IL PRIMO TERREMOTO DELL’ERA “TOTAL-SOCIAL”
Si sta consumando il primo terremoto dell’era “total social”, con il suo carico di distruzione, morte, sofferenza e perdita, documentato non solo dai tradizionali mass-media, ma da milioni di persone attraverso Facebook, Instagram, Twitter, Whatsapp, Snapchat e gli altri social network. I media tradizionali -Tv, radio e giornali- hanno faticato non poco a star dietro alle notizie social, che si sono sviluppate in alcune macro-direzioni, indicative, anche se non certo esaustive, di nuove sensibilità antropologiche di cui tener conto soprattutto in campo educativo.
La prima è quella dell’emozione pseudo-empatica: si crede -ma in fondo non si è convinti più di tanto- di solidarizzare con le vittime, di provare lo stesso dolore, mentre è la propria emozione a venire gerarchicamente prima del dolore altrui; sono molte le frasi auto-centrate e non-empatiche come “sto piangendo”, “mi sono commosso”, “mi sento male”, “non ce la faccio a vedere tutto questo dolore” piuttosto che l’umanissima espressione popolare “povera gente” che porta dentro sé la sofferenza altrui, condividendola.
La seconda direzione è quella della narrazione iper-realistica, fatta di immagini esplicite di uomini, donne e –ahimè- bambini estratti feriti o morti da sotto le macerie; una narrazione persino più cruda di quella dei media tradizionali che, annusando il sangue come un carnivoro da savana, hanno inseguito la preda mediatica ferita, debole e indifesa, senza più muri di casa a proteggerne il pudore.
La terza è quella della solidarietà cripto-esibizionista, su cui si sono buttati in diversi, famosi o meno: dalla destinazione di non ben definiti proventi discografici, fino alle raccolte di beni senza tenere conto delle necessità e delle richieste dei soccorritori.

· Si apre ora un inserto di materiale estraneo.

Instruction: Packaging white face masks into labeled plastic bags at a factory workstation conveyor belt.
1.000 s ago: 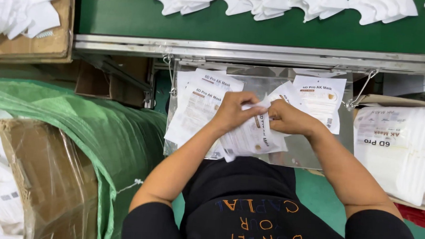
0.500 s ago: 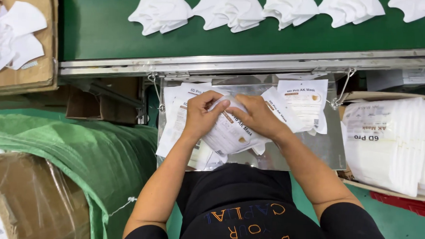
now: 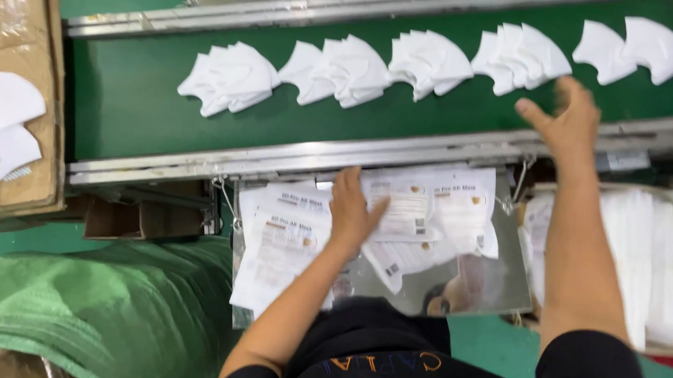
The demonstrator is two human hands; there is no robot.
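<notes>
Your left hand (image 3: 353, 211) is lying flat, fingers spread, on the white printed plastic pouches (image 3: 396, 214) that are covering the shiny metal tray (image 3: 491, 286) in front of you. Your right hand (image 3: 565, 119) is reaching with open, empty fingers over the green conveyor belt (image 3: 128, 112), near a pile of white folded face masks (image 3: 520, 57).

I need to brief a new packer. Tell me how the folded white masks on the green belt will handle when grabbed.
The white masks look thin and folded flat, so probably light and floppy. They lie in overlapping fans, so one grab by the right hand may drag neighbours along. Flat on the belt, they seem unlikely to roll or tip.
</notes>
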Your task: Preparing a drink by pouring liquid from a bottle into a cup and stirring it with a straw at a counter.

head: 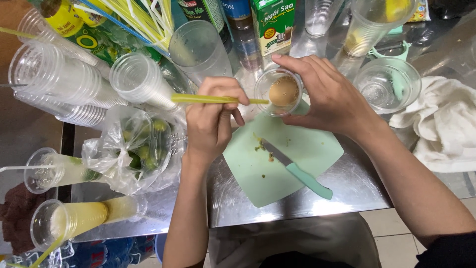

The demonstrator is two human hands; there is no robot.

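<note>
both hands [213, 121] hide much of the cup [278, 92] and straw [208, 99]

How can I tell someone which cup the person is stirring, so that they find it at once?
Start at the pale green cutting board on the steel table. At its far edge, the right hand cradles a small clear plastic cup. Unlike the empty cups around it, it holds brownish liquid, and a yellow straw in the left hand points into it.
</note>
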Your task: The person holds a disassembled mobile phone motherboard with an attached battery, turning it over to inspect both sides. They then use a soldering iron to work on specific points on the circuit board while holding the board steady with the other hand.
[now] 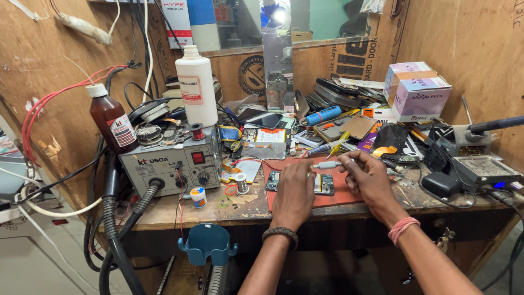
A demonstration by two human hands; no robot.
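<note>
1. Left hand (295, 186): lower centre of the frame, resting palm down on a circuit board (326, 184); I see its fingers curled loosely, pressing on the board rather than closed around anything.
2. Right hand (370, 177): just right of the left, fingers pinched closed on a slim grey pen-like tool (327, 164) that lies level, its tip pointing left above the board.
3. Circuit board: flat on a red mat (333, 199), centre of the wooden surface (180, 210), partly hidden under the left hand.
4. Grey rework station (169, 164): centre left, a brown bottle (112, 121) and white bottle (196, 87) at its back.
5. Stacked cardboard boxes (417, 90): upper right.
6. Soldering iron stand (472, 143): right edge.
</note>
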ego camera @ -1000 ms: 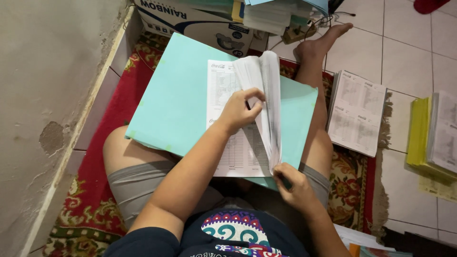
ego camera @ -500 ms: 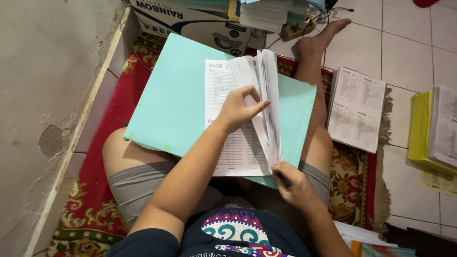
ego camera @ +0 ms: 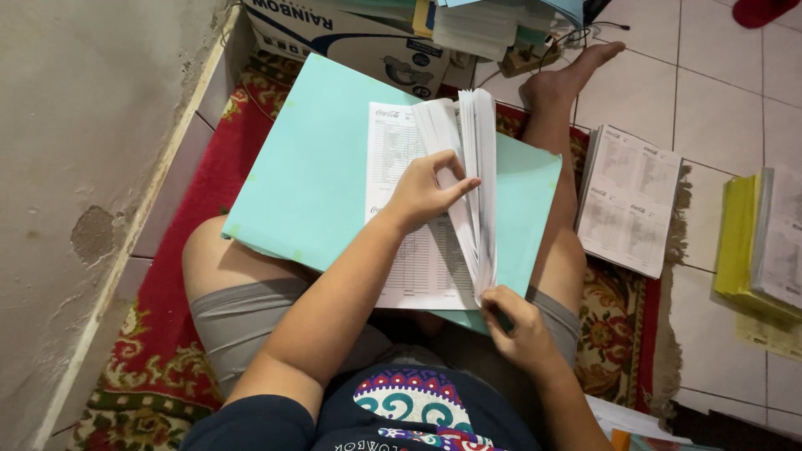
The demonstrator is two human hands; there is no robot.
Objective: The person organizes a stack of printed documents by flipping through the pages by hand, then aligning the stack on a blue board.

È emblematica la vicenda del fraintendimento comunicativo con Mark Zuckerberg, che avrebbe donato 500mila Euro alla Croce Rossa; in realtà il megafono mass-mediale si è accorto in ritardo che non si trattava di denaro contante ma di un plafond di ADS, ovvero inserzioni pubblicitarie gratuite su Facebook, per promuovere, cito testualmente: “ricerca di volontari, richiesta di donazione di sangue, mettersi in contatto per le persone che hanno bisogno di un posto in cui stare”. Ma -mi chiedo- la Croce Rossa ha bisogno di promuovere gratuitamente su Facebook attività che svolge da sempre in autonomia?
Così è il primo terremoto dell’era “total-social” e siamo tristi. Per i fatti drammatici e per come li stiamo vivendo.